**Your assignment**
Can the data below be set down again exactly, line for line?

Records excerpted from a collection:
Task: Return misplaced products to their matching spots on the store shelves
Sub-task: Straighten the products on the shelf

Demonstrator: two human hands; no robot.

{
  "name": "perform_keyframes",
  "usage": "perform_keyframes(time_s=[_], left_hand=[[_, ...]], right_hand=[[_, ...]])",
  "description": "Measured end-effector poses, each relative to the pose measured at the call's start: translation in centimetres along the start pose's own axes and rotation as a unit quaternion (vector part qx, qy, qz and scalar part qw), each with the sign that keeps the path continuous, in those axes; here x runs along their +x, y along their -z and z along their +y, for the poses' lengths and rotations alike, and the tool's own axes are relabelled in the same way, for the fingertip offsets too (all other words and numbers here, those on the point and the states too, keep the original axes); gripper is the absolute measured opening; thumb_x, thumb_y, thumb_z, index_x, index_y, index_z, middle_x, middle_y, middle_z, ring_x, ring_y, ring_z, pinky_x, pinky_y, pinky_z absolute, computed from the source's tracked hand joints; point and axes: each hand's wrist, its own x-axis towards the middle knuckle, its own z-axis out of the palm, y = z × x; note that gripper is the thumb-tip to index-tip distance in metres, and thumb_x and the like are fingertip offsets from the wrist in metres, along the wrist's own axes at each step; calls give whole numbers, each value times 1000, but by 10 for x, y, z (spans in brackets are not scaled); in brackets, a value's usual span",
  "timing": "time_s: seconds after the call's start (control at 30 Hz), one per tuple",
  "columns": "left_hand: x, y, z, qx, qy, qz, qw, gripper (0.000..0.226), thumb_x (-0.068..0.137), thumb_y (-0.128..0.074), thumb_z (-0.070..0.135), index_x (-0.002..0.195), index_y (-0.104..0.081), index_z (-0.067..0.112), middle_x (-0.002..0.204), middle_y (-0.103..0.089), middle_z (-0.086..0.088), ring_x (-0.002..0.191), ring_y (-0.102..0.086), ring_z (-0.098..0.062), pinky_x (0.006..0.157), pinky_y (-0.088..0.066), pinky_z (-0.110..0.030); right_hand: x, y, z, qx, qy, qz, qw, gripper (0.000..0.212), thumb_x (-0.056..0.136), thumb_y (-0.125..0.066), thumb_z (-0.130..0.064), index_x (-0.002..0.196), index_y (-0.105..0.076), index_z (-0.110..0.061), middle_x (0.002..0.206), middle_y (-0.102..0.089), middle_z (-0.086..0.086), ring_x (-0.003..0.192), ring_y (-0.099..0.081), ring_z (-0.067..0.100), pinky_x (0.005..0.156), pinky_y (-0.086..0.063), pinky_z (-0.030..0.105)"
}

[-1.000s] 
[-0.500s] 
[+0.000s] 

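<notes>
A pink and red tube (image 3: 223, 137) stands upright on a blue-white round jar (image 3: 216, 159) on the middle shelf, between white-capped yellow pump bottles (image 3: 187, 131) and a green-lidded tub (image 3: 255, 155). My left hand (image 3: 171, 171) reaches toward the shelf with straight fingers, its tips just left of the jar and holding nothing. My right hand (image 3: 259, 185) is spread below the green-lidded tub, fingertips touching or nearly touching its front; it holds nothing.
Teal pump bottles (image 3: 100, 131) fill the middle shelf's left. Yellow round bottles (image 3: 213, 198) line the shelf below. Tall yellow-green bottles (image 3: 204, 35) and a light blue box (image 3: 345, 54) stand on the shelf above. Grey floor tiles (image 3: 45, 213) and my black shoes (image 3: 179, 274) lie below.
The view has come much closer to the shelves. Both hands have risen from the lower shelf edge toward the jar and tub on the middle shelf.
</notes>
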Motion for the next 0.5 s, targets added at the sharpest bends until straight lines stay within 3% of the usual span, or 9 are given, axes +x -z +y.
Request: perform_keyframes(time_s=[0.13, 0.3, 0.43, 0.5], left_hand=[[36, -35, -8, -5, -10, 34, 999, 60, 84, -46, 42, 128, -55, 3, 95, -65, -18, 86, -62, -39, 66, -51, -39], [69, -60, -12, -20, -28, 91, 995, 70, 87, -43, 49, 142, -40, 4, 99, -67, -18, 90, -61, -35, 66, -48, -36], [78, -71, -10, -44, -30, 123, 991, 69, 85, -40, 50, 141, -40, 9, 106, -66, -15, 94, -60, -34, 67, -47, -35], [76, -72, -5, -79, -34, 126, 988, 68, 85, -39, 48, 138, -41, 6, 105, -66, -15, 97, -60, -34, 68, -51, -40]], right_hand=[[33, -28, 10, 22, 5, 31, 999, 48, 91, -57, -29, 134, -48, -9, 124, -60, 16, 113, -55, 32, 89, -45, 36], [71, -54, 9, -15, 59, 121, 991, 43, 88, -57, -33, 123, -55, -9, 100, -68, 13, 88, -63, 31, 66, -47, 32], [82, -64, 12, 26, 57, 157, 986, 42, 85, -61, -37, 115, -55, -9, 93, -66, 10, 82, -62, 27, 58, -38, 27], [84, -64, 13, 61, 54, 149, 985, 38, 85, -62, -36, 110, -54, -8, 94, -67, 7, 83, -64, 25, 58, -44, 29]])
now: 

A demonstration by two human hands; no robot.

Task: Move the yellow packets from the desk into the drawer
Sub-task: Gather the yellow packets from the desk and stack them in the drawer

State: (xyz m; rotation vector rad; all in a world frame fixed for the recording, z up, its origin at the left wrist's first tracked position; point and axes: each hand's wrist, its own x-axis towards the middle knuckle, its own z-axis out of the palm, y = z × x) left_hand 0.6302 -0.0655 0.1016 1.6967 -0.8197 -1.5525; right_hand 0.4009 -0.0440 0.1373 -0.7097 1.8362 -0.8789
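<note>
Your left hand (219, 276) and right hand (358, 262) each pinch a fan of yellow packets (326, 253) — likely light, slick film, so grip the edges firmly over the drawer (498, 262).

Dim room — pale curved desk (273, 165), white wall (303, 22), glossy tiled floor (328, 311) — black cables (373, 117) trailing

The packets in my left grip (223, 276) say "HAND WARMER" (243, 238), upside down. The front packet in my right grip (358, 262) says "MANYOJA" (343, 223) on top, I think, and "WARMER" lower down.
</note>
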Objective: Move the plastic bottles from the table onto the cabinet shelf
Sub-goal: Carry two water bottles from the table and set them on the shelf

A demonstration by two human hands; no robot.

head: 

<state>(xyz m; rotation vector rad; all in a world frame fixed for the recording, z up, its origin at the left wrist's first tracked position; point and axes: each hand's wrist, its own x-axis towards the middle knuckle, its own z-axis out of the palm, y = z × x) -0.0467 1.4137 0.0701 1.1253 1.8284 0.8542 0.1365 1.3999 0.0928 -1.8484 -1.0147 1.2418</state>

**Solution**
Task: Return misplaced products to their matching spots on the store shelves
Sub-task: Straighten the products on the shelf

Demonstrator: two human hands; no robot.

{
  "name": "perform_keyframes",
  "usage": "perform_keyframes(time_s=[_], left_hand=[[_, ...]], right_hand=[[_, ...]])",
  "description": "Measured end-effector poses, each relative to the pose measured at the call's start: translation in centimetres along the start pose's own axes and rotation as a unit quaternion (vector part qx, qy, qz and scalar part qw), each with the sign that keeps the path continuous, in those axes; here x runs along their +x, y along their -z and z along their +y, for the poses' lengths and rotations alike, and the tool's own axes are relabelled in the same way, for the fingertip offsets too (all other words and numbers here, those on the point and the states too, keep the original axes); gripper is the absolute measured opening; thumb_x, thumb_y, thumb_z, index_x, index_y, index_z, middle_x, middle_y, middle_z, ring_x, ring_y, ring_z, pinky_x, pinky_y, pinky_z absolute, computed from the source's tracked hand joints; point and axes: each hand's wrist, its own x-axis towards the middle knuckle, its own z-axis out of the palm, y = z × x; note that gripper is the thumb-tip to index-tip distance in metres, and thumb_x and the like are fingertip offsets from the wrist in metres, along the wrist's own axes at each step; calls give whole numbers, each value times 1000, but by 10 for x, y, z (spans in brackets are not scaled); in brackets, a value's usual span",
  "timing": "time_s: seconds after the call's start (control at 30 Hz), one per tuple",
  "columns": "left_hand: x, y, z, qx, qy, qz, qw, gripper (0.000..0.226), thumb_x (-0.068..0.137), thumb_y (-0.128..0.074), thumb_z (-0.070..0.135), index_x (-0.002..0.195), index_y (-0.104..0.081), index_z (-0.067..0.112), middle_x (-0.002..0.204), middle_y (-0.103..0.089), middle_z (-0.086..0.088), ring_x (-0.002..0.191), ring_y (-0.102..0.086), ring_z (-0.098..0.062), pinky_x (0.006..0.157), pinky_y (-0.088..0.066), pinky_z (-0.110..0.030); right_hand: x, y, z, qx, qy, qz, qw, gripper (0.000..0.212), thumb_x (-0.056..0.136), thumb_y (-0.125..0.066), thumb_z (-0.130..0.064), index_x (-0.002..0.196), index_y (-0.105..0.076), index_z (-0.110..0.061), middle_x (0.002..0.206), middle_y (-0.102..0.089), middle_z (-0.086..0.086), ring_x (-0.003..0.192), ring_y (-0.099..0.081), ring_z (-0.067..0.100), pinky_x (0.005..0.156), pinky_y (-0.086..0.063), pinky_z (-0.030..0.105)"
}

[-1.000s] 
[-0.500s] 
[+0.000s] 

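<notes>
A pink and red tube (image 3: 223, 137) stands upright on a blue-white round jar (image 3: 216, 159) on the middle shelf, between white-capped yellow pump bottles (image 3: 187, 131) and a green-lidded tub (image 3: 255, 155). My left hand (image 3: 171, 171) reaches toward the shelf with straight fingers, its tips just left of the jar and holding nothing. My right hand (image 3: 259, 185) is spread below the green-lidded tub, fingertips touching or nearly touching its front; it holds nothing.
Teal pump bottles (image 3: 100, 131) fill the middle shelf's left. Yellow round bottles (image 3: 213, 198) line the shelf below. Tall yellow-green bottles (image 3: 204, 35) and a light blue box (image 3: 345, 54) stand on the shelf above. Grey floor tiles (image 3: 45, 213) and my black shoes (image 3: 179, 274) lie below.
The view has come much closer to the shelves. Both hands have risen from the lower shelf edge toward the jar and tub on the middle shelf.
</notes>
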Motion for the next 0.5 s, targets added at the sharpest bends until straight lines stay within 3% of the usual span, or 9 are given, axes +x -z +y.
Request: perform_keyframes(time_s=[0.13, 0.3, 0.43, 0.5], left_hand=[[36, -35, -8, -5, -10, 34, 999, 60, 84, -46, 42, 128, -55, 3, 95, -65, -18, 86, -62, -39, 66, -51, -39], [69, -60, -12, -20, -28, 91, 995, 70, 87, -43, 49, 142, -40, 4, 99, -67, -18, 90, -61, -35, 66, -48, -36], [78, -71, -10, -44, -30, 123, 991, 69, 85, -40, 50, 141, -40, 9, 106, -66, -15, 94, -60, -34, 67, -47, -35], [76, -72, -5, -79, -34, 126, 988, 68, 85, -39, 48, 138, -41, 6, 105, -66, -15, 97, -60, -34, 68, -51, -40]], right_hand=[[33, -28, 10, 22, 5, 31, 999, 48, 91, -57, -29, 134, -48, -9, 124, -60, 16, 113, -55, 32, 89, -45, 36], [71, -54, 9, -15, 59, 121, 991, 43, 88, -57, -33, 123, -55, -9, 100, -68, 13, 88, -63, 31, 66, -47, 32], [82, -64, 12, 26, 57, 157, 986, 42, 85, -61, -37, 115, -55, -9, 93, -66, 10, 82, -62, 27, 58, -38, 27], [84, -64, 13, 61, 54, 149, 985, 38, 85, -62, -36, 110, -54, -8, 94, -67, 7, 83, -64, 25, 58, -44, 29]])
now: 

A demonstration by two human hands; no robot.

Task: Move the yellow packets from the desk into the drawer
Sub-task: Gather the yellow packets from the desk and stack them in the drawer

State: (xyz m; rotation vector rad; all in a world frame fixed for the recording, z up, its origin at the left wrist's first tracked position; point and axes: each hand's wrist, its own x-axis towards the middle knuckle, its own z-axis out of the palm, y = z × x) left_hand 0.6302 -0.0655 0.1016 1.6967 -0.8197 -1.5525; right_hand 0.4009 -0.0440 0.1373 -0.7097 1.8362 -0.8789
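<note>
Your left hand (219, 276) and right hand (358, 262) each pinch a fan of yellow packets (326, 253) — likely light, slick film, so grip the edges firmly over the drawer (498, 262).

Dim room — pale curved desk (273, 165), white wall (303, 22), glossy tiled floor (328, 311) — black cables (373, 117) trailing

The packets in my left grip (223, 276) say "HAND WARMER" (243, 238), upside down. The front packet in my right grip (358, 262) says "MANYOJA" (343, 223) on top, I think, and "WARMER" lower down.
</note>
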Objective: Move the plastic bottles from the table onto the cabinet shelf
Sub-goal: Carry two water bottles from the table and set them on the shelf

A demonstration by two human hands; no robot.

head: 

<state>(xyz m; rotation vector rad; all in a world frame fixed for the recording, z up, its origin at the left wrist's first tracked position; point and axes: each hand's wrist, its own x-axis towards the middle knuckle, its own z-axis out of the palm, y = z × x) -0.0467 1.4137 0.0701 1.1253 1.8284 0.8542 0.1365 1.3999 0.0928 -1.8484 -1.0147 1.2418</state>

This is the complete answer to the exercise.